# First Entry into UK with Spouse Visa



## jmichellep (Jul 11, 2013)

In two days I will be arriving at Heathrow Airport from the USA. This will be my first time entering the UK with my spouse visa. My husband (sponsor) will be meeting me there at the airport. Does anyone have any information about what I can expect at the border? Will I be detained or finger printed or anything? Will I still go through the non-EU immigration line? (I had printed some info about what to expect on arrival but I can't find the papers now and I can't remember where I got them.) Thanks for any help!


----------



## juhi (Jul 7, 2013)

jmichellep said:


> In two days I will be arriving at Heathrow Airport from the USA. This will be my first time entering the UK with my spouse visa.
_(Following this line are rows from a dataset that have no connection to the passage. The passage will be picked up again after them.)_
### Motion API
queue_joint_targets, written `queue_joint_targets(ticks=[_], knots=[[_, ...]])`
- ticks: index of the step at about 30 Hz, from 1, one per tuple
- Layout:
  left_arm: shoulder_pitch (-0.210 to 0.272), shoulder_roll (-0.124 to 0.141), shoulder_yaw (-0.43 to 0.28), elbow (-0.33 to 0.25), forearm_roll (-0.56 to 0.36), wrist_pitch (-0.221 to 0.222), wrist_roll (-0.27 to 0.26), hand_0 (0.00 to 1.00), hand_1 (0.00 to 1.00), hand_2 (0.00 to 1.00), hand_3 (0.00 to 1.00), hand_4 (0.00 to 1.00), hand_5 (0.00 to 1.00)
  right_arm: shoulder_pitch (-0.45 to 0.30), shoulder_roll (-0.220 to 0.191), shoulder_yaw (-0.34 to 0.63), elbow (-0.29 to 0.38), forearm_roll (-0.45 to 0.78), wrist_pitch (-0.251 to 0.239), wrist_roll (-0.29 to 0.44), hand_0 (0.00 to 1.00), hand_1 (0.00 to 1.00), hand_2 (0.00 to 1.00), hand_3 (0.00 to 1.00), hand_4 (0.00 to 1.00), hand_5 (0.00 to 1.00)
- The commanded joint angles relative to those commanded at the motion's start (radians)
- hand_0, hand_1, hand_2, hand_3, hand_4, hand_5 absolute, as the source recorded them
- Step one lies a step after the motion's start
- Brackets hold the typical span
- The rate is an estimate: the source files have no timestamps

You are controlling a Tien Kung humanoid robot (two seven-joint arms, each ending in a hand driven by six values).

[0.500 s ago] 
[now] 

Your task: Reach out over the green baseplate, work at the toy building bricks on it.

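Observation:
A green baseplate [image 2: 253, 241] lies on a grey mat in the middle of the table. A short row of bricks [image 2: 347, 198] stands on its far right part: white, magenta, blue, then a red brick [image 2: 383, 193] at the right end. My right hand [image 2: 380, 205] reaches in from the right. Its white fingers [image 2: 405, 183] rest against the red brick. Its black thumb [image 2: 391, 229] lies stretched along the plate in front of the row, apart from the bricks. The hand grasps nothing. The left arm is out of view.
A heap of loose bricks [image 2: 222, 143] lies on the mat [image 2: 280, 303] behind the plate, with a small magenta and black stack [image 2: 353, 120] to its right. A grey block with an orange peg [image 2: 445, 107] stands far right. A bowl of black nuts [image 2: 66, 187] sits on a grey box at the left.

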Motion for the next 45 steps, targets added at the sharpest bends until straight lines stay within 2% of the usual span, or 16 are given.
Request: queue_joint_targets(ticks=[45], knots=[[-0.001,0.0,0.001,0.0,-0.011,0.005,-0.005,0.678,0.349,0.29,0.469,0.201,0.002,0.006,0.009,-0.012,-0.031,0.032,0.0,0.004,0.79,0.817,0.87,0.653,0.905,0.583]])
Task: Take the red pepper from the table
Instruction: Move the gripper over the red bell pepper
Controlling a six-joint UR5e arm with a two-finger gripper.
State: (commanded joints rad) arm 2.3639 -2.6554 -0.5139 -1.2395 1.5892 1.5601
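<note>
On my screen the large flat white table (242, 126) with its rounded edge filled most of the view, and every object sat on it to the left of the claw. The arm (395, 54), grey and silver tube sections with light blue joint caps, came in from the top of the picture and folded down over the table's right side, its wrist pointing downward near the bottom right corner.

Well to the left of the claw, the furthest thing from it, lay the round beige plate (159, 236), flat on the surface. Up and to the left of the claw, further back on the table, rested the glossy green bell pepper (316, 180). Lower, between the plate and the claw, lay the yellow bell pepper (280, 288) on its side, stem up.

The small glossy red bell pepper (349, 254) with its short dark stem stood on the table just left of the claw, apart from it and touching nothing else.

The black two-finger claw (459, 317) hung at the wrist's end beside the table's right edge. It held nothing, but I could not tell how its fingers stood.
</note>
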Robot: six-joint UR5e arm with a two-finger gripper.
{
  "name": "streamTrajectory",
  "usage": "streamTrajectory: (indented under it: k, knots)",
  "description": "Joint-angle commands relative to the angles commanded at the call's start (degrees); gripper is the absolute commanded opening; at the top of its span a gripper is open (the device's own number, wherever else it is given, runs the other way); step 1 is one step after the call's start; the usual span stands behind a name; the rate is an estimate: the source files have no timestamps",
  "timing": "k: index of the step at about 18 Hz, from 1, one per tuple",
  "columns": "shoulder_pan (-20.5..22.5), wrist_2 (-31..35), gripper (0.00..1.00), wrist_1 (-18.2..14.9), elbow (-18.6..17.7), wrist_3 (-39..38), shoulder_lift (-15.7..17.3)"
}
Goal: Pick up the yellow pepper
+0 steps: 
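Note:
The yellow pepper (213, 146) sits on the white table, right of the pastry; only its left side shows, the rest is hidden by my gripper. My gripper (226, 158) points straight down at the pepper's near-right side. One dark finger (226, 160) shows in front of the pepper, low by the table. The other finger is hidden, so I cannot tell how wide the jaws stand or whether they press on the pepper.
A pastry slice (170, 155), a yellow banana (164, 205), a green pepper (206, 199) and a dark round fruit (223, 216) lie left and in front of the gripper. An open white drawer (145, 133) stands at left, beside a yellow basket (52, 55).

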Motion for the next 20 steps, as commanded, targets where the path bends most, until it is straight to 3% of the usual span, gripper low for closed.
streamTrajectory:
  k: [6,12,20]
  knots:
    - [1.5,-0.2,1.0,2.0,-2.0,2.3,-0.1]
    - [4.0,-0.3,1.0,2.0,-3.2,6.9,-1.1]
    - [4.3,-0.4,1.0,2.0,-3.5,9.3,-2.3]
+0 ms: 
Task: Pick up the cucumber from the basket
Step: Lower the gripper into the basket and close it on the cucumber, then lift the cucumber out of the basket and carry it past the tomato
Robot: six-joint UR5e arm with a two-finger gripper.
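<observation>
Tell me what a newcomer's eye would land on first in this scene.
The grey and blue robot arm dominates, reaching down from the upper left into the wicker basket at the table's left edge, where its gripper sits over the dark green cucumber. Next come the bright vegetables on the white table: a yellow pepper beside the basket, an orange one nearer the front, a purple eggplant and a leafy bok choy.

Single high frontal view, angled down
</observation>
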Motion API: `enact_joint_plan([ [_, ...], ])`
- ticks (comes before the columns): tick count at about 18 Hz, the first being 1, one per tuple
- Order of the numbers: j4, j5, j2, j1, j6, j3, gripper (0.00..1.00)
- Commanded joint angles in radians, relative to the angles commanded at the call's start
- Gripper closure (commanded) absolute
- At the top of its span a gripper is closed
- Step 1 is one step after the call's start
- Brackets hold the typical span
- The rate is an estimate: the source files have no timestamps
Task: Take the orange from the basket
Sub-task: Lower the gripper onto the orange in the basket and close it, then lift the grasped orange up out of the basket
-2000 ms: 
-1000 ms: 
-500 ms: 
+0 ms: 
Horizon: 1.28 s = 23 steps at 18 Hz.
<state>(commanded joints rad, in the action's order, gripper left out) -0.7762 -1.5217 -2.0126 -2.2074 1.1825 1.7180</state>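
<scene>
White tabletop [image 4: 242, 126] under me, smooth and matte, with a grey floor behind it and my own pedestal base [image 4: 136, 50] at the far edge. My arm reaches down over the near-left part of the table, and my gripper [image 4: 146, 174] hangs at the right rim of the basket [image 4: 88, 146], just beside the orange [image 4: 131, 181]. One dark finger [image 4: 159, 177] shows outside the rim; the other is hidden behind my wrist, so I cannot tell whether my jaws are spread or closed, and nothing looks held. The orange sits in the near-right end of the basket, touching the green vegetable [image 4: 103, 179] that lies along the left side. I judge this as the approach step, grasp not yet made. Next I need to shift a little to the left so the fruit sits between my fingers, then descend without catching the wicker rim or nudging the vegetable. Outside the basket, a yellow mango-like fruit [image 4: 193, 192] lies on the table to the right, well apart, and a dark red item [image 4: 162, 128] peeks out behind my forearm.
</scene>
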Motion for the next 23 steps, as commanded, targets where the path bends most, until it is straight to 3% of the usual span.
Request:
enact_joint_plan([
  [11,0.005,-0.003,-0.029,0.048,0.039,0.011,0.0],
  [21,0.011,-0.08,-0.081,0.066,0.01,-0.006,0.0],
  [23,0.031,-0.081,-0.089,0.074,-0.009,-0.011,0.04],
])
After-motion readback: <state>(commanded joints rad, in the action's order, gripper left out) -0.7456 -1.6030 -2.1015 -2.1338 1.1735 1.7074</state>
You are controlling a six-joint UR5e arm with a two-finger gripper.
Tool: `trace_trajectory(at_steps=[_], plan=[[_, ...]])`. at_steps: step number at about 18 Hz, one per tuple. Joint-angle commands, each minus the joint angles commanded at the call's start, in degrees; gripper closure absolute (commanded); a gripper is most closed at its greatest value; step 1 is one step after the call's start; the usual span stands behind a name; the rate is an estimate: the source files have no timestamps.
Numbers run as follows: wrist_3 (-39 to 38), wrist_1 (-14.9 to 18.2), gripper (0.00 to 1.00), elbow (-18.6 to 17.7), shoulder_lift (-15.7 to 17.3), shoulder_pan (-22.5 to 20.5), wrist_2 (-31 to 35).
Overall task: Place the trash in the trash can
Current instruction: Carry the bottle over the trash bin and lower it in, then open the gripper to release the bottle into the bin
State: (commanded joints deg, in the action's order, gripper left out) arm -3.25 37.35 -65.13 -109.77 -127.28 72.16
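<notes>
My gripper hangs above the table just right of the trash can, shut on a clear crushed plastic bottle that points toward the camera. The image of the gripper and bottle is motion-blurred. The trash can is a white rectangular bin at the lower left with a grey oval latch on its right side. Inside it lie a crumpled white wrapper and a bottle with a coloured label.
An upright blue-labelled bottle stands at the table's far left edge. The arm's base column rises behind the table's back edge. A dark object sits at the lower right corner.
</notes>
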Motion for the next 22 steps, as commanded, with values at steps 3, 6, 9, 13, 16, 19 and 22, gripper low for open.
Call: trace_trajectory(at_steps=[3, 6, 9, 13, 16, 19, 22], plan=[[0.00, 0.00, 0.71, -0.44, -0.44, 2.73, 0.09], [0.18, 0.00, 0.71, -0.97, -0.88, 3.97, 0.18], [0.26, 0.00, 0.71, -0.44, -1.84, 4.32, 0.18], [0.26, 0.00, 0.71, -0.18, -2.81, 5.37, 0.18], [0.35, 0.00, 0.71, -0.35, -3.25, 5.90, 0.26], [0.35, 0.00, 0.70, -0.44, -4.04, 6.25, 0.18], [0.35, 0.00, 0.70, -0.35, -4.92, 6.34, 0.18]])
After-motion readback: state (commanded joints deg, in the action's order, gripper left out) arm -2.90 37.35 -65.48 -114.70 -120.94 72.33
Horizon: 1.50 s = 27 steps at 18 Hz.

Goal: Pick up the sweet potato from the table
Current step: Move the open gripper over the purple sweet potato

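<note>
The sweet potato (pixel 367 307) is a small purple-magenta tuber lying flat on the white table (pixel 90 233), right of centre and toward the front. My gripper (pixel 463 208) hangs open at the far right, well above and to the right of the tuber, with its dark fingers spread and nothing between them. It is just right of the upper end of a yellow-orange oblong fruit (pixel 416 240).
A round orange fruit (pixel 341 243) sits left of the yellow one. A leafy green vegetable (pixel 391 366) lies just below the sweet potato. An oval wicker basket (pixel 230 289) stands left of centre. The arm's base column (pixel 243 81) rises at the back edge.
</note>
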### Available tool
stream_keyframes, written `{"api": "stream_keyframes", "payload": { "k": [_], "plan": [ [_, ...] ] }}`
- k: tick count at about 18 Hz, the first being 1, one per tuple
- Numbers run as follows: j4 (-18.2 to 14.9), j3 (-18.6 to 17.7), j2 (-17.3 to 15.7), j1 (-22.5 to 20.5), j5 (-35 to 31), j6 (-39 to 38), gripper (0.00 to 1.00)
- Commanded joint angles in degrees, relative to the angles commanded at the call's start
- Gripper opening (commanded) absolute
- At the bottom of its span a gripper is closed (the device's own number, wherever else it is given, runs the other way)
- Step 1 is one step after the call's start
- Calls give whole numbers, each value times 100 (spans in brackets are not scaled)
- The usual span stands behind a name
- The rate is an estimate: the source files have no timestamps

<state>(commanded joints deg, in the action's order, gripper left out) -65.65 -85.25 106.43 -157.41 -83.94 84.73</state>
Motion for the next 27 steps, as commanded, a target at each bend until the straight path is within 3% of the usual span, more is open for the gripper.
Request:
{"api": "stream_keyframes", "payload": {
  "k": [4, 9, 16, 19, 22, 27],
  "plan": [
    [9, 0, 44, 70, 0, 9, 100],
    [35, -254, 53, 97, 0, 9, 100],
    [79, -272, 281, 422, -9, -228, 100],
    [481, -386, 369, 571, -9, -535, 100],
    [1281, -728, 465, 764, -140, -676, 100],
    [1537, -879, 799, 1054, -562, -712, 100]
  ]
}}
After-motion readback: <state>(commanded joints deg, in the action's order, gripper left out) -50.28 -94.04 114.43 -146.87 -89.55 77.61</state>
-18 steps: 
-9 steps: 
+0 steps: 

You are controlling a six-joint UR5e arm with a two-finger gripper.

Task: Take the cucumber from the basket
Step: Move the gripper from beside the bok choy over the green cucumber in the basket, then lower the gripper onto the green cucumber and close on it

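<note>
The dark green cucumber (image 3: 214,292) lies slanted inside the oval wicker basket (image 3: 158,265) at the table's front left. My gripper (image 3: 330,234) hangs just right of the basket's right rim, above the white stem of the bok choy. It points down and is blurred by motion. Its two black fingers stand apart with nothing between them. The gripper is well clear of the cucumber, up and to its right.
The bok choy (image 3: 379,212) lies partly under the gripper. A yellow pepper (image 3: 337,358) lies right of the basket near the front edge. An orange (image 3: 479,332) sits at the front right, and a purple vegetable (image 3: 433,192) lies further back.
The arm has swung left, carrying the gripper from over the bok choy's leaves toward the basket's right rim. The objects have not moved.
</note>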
My husband (sponsor) will be meeting me there at the airport. Does anyone have any information about what I can expect at the border? Will I be detained or finger printed or anything? Will I still go through the non-EU immigration line? (I had printed some info about what to expect on arrival but I can't find the papers now and I can't remember where I got them.) Thanks for any help!


Hey,
Entry in UK with spouse visa in hand shouldn't make you worry at all. You will simply be questioned (general), answer them honestly and make sure your husband is there in time and you will be fine. 
why will they detain you?? I don't think so. 

Best of luck


----------



## jmichellep (Jul 11, 2013)

Thank you! That makes me feel better! For some reason, I thought I had to be interviewed or finger printed or something!


----------



## Joppa (Sep 7, 2009)

They may still take fingerprints - very quick electronic scan. Some questions that may be put to you include have there been any changes since visa was issued, where your husband is, his job, your UK address and possibly be told to renew your leave in 2.5 years and no public funds.


----------



## nyclon (Apr 3, 2011)

You will go through the non-EU line.


----------



## juhi (Jul 7, 2013)

Oh! fingerprints, never did that previously, so had no clue, guess introduced recently. but that's fine and yes questions related my husband , his job and my type of visa was asked at the time of my entry and that was 2 yrs back.  Thanks for the update


----------



## Hertsfem (Jun 19, 2013)

Thanks for the useful information. So in the instance of a non Eu passport holder going through the non EU line with a child who has a British passport would they still just go through non EU line? I imagine so??


----------



## Joppa (Sep 7, 2009)

You can go either. If officer manning EU line thinks you are going to take too much time, they will tell or direct you to a non-EU desk.


----------



## Hertsfem (Jun 19, 2013)

Thanks Joppa..


----------